▼▼▼

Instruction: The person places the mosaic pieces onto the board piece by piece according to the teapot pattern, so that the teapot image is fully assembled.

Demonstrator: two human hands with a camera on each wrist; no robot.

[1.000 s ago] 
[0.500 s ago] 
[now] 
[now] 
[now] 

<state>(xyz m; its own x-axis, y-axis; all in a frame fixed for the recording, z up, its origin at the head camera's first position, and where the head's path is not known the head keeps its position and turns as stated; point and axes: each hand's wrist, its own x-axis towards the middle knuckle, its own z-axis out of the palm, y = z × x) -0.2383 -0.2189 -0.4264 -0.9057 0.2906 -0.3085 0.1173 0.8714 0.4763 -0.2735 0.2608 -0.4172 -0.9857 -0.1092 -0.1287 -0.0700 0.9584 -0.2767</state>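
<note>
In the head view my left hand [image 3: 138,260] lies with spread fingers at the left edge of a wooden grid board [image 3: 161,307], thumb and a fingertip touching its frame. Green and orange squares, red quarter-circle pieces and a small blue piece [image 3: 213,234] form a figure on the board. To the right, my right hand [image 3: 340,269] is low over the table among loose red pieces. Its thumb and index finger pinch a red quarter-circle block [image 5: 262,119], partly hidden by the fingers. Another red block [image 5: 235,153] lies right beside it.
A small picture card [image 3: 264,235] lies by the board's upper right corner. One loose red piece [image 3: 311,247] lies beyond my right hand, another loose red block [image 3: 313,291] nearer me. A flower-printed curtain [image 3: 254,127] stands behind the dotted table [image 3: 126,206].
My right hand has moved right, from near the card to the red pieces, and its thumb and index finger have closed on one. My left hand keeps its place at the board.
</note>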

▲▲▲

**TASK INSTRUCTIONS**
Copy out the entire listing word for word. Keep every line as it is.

**SOLUTION TO THE EXERCISE**
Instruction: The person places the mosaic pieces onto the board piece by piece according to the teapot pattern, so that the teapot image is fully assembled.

Demonstrator: two human hands with a camera on each wrist; no robot.

[1.000 s ago] 
[0.500 s ago] 
[now] 
[now] 
[now] 

<state>(xyz m; its own x-axis, y-axis; all in a frame fixed for the recording, z up, its origin at the head camera's first position, and where the head's path is not known the head keeps its position and turns as stated; point and axes: each hand's wrist, its own x-axis towards the middle knuckle, its own z-axis out of the palm, y = z × x) -0.2383 -0.2189 -0.4264 -0.9057 0.2906 -0.3085 0.1173 0.8714 0.4763 -0.2735 0.2608 -0.4172 -0.9857 -0.1092 -0.1287 -0.0700 0.9584 -0.2767</state>
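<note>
In the head view my left hand [image 3: 138,260] lies with spread fingers at the left edge of a wooden grid board [image 3: 161,307], thumb and a fingertip touching its frame. Green and orange squares, red quarter-circle pieces and a small blue piece [image 3: 213,234] form a figure on the board. To the right, my right hand [image 3: 340,269] is low over the table among loose red pieces. Its thumb and index finger pinch a red quarter-circle block [image 5: 262,119], partly hidden by the fingers. Another red block [image 5: 235,153] lies right beside it.
A small picture card [image 3: 264,235] lies by the board's upper right corner. One loose red piece [image 3: 311,247] lies beyond my right hand, another loose red block [image 3: 313,291] nearer me. A flower-printed curtain [image 3: 254,127] stands behind the dotted table [image 3: 126,206].
My right hand has moved right, from near the card to the red pieces, and its thumb and index finger have closed on one. My left hand keeps its place at the board.
</note>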

No additional response is needed to complete this exercise.